▶ THE TASK
Would you transcribe all of the data exactly, down to the last character?

+++ GIVEN DATA +++

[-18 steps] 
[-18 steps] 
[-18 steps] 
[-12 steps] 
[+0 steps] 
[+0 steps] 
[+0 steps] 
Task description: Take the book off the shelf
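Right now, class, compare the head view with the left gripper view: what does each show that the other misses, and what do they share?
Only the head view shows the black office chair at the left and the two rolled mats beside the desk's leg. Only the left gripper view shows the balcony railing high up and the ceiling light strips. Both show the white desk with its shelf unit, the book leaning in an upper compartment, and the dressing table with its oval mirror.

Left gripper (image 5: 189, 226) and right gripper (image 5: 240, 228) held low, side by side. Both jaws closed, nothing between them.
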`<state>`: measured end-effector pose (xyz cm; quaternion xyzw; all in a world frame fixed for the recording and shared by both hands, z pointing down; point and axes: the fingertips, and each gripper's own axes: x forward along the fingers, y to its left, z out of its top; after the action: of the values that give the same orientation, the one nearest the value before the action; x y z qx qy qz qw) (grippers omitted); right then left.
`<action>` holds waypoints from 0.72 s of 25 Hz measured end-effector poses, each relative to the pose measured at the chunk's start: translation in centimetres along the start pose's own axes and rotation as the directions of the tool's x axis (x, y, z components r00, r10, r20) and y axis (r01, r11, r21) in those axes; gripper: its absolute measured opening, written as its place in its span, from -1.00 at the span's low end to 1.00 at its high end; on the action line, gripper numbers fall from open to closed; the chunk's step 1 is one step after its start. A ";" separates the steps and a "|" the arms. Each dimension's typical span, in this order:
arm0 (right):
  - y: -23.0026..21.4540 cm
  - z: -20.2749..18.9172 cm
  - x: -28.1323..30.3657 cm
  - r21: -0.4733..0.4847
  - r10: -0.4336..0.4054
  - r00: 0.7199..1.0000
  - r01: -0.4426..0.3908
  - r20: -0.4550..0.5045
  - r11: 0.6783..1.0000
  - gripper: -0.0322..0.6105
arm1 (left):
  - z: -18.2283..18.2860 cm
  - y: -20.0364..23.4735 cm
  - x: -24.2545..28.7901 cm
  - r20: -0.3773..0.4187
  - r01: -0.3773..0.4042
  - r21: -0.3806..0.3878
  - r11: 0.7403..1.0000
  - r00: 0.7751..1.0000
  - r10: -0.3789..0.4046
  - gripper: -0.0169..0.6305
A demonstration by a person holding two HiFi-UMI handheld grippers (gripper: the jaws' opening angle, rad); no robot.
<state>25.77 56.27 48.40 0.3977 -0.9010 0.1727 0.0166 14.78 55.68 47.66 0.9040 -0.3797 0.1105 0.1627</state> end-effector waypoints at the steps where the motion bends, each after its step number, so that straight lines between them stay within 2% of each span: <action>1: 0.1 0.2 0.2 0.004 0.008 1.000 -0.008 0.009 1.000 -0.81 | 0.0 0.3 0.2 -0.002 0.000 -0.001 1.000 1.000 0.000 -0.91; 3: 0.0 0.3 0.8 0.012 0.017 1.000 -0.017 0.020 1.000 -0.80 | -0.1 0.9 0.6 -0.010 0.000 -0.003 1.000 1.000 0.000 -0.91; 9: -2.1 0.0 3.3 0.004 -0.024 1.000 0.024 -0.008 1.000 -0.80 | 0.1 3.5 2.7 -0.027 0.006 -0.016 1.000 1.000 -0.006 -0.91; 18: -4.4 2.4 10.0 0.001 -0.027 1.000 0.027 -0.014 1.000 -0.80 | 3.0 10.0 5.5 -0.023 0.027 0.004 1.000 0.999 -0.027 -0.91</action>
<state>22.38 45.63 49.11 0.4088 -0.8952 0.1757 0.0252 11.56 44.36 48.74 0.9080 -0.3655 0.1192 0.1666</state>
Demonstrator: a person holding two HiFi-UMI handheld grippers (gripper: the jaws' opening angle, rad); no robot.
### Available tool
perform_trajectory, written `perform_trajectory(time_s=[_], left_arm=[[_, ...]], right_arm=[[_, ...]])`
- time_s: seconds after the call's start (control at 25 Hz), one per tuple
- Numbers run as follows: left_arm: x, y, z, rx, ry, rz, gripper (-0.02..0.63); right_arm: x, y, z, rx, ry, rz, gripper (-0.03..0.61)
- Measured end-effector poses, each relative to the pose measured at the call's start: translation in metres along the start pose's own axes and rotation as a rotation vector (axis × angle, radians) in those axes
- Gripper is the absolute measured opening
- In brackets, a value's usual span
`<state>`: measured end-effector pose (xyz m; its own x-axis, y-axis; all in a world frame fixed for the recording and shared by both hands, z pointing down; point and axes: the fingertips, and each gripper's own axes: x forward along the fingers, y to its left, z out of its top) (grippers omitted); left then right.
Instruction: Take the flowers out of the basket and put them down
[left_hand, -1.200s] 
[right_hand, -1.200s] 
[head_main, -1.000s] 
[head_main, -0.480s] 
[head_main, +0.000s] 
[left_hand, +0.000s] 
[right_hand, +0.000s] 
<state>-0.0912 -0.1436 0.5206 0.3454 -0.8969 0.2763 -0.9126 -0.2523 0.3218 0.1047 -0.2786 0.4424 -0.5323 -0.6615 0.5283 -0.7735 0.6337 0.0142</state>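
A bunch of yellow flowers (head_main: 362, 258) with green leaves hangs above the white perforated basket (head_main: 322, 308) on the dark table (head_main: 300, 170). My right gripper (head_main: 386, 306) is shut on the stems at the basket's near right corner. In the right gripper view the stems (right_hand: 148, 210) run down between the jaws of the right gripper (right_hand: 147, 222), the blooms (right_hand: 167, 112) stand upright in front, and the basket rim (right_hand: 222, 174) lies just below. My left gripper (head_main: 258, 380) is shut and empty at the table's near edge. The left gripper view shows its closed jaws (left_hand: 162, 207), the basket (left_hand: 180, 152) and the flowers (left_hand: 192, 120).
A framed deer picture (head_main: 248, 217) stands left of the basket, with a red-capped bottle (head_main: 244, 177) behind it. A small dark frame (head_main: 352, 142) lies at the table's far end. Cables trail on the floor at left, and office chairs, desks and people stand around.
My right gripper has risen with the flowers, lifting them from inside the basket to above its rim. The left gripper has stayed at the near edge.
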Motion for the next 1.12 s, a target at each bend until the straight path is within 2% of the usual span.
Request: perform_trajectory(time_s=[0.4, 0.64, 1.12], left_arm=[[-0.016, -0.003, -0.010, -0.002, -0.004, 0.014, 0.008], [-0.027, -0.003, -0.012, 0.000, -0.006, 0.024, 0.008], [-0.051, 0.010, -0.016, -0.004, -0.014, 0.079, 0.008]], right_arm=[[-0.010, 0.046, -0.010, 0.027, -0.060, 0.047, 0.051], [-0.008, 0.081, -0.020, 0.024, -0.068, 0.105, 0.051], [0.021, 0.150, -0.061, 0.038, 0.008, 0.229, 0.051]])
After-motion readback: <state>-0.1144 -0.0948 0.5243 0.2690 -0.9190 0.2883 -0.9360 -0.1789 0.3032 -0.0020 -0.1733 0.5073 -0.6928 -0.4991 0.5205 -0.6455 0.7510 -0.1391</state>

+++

▶ SOLUTION FOR THIS EXERCISE
[-18 steps] 
[-18 steps] 
[-18 steps] 
[-12 steps] 
[+0 steps] 
[+0 steps] 
[+0 steps] 
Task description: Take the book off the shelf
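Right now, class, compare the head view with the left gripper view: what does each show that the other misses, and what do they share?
Only the head view shows the black office chair at the left and the two rolled mats beside the desk's leg. Only the left gripper view shows the balcony railing high up and the ceiling light strips. Both show the white desk with its shelf unit, the book leaning in an upper compartment, and the dressing table with its oval mirror.

Left gripper (image 5: 189, 226) and right gripper (image 5: 240, 228) held low, side by side. Both jaws closed, nothing between them.
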`<state>`: measured end-effector pose (xyz cm; quaternion xyzw; all in a world frame fixed for the recording and shared by both hands, z pointing down; point and axes: the fingertips, and each gripper's own axes: x forward along the fingers, y to its left, z out of its top; after the action: of the values that give the same orientation, the one nearest the value before the action; x y z qx qy qz qw) (grippers omitted); right then left.
`<action>` holds waypoints from 0.72 s of 25 Hz measured end-effector poses, each relative to the pose measured at the chunk's start: translation in centimetres along the start pose's own axes and rotation as the directions of the tool's x axis (x, y, z components r00, r10, r20) and y axis (r01, r11, r21) in those axes; gripper: its absolute measured opening, written as its place in its span, from -1.00 at the span's low end to 1.00 at its high end; on the action line, gripper numbers fall from open to closed; the chunk's step 1 is one step after its start. A ";" separates the steps and a "|" the arms. Each dimension's typical span, in this order:
arm0 (right):
  - y: -23.0026..21.4540 cm
  - z: -20.2749..18.9172 cm
  - x: -28.1323..30.3657 cm
  - r21: -0.4733..0.4847
  - r10: -0.4336..0.4054
  - r00: 0.7199..1.0000
  - r01: -0.4426..0.3908
  - r20: -0.4550..0.5045
  - r11: 0.6783..1.0000
  - gripper: -0.0322..0.6105
arm1 (left):
  - z: -18.2283..18.2860 cm
  - y: -20.0364..23.4735 cm
  - x: -24.2545..28.7901 cm
  - r20: -0.3773..0.4187
  - r01: -0.3773..0.4042
  - r21: -0.3806..0.3878
  - r11: 0.7403..1.0000
  - r00: 0.7751..1.0000
  - r10: -0.3789..0.4046
  - gripper: -0.0169..0.6305
A demonstration by a person holding two HiFi-UMI handheld grippers (gripper: the jaws' opening angle, rad); no robot.
<state>25.77 56.27 48.40 0.3977 -0.9010 0.1727 0.0166 14.78 55.68 47.66 0.9040 -0.3797 0.1105 0.1627</state> end-effector waypoints at the steps where the motion bends, each after its step number, so that straight lines between them stay within 2% of each span: <action>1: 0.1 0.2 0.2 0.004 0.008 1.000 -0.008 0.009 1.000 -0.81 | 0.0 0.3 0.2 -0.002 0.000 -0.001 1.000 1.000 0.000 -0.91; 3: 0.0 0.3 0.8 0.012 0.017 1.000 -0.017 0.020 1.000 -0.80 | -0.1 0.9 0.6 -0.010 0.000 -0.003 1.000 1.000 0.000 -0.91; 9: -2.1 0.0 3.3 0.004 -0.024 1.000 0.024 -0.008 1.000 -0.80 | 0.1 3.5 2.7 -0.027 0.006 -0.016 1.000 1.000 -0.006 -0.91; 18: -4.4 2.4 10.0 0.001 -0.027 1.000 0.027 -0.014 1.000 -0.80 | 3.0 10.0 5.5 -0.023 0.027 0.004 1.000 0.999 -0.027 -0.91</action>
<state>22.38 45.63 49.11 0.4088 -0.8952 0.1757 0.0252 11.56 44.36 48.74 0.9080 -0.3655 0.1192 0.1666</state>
Demonstrator: a person holding two HiFi-UMI handheld grippers (gripper: the jaws' opening angle, rad); no robot.
### Available tool
perform_trajectory, written `perform_trajectory(time_s=[_], left_arm=[[_, ...]], right_arm=[[_, ...]])`
- time_s: seconds after the call's start (control at 25 Hz), one per tuple
- Numbers run as follows: left_arm: x, y, z, rx, ry, rz, gripper (-0.02..0.63); right_arm: x, y, z, rx, ry, rz, gripper (-0.03..0.61)
- Measured end-effector poses, each relative to the pose measured at the call's start: translation in metres along the start pose's own axes and rotation as a rotation vector (axis × angle, radians) in those axes
- Gripper is the absolute measured opening
- In brackets, a value's usual span
`<state>`: measured end-effector pose (xyz m; its own x-axis, y-axis; all in a world frame fixed for the recording and shared by both hands, z pointing down; point and axes: the fingertips, and each gripper's own axes: x forward along the fingers, y to its left, z out of its top) (grippers omitted); left then right.
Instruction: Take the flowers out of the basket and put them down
[left_hand, -1.200s] 
[right_hand, -1.200s] 
[head_main, -1.000s] 
[head_main, -0.480s] 
[head_main, +0.000s] 
[left_hand, +0.000s] 
[right_hand, +0.000s] 
<state>-0.0912 -0.1436 0.5206 0.3454 -0.8969 0.2763 -0.9126 -0.2523 0.3218 0.1047 -0.2786 0.4424 -0.5323 -0.6615 0.5283 -0.7735 0.6337 0.0142</state>
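A bunch of yellow flowers (head_main: 362, 258) with green leaves hangs above the white perforated basket (head_main: 322, 308) on the dark table (head_main: 300, 170). My right gripper (head_main: 386, 306) is shut on the stems at the basket's near right corner. In the right gripper view the stems (right_hand: 148, 210) run down between the jaws of the right gripper (right_hand: 147, 222), the blooms (right_hand: 167, 112) stand upright in front, and the basket rim (right_hand: 222, 174) lies just below. My left gripper (head_main: 258, 380) is shut and empty at the table's near edge. The left gripper view shows its closed jaws (left_hand: 162, 207), the basket (left_hand: 180, 152) and the flowers (left_hand: 192, 120).
A framed deer picture (head_main: 248, 217) stands left of the basket, with a red-capped bottle (head_main: 244, 177) behind it. A small dark frame (head_main: 352, 142) lies at the table's far end. Cables trail on the floor at left, and office chairs, desks and people stand around.
My right gripper has risen with the flowers, lifting them from inside the basket to above its rim. The left gripper has stayed at the near edge.
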Motion for the next 1.12 s, a target at each bend until the straight path is within 2% of the usual span.
Request: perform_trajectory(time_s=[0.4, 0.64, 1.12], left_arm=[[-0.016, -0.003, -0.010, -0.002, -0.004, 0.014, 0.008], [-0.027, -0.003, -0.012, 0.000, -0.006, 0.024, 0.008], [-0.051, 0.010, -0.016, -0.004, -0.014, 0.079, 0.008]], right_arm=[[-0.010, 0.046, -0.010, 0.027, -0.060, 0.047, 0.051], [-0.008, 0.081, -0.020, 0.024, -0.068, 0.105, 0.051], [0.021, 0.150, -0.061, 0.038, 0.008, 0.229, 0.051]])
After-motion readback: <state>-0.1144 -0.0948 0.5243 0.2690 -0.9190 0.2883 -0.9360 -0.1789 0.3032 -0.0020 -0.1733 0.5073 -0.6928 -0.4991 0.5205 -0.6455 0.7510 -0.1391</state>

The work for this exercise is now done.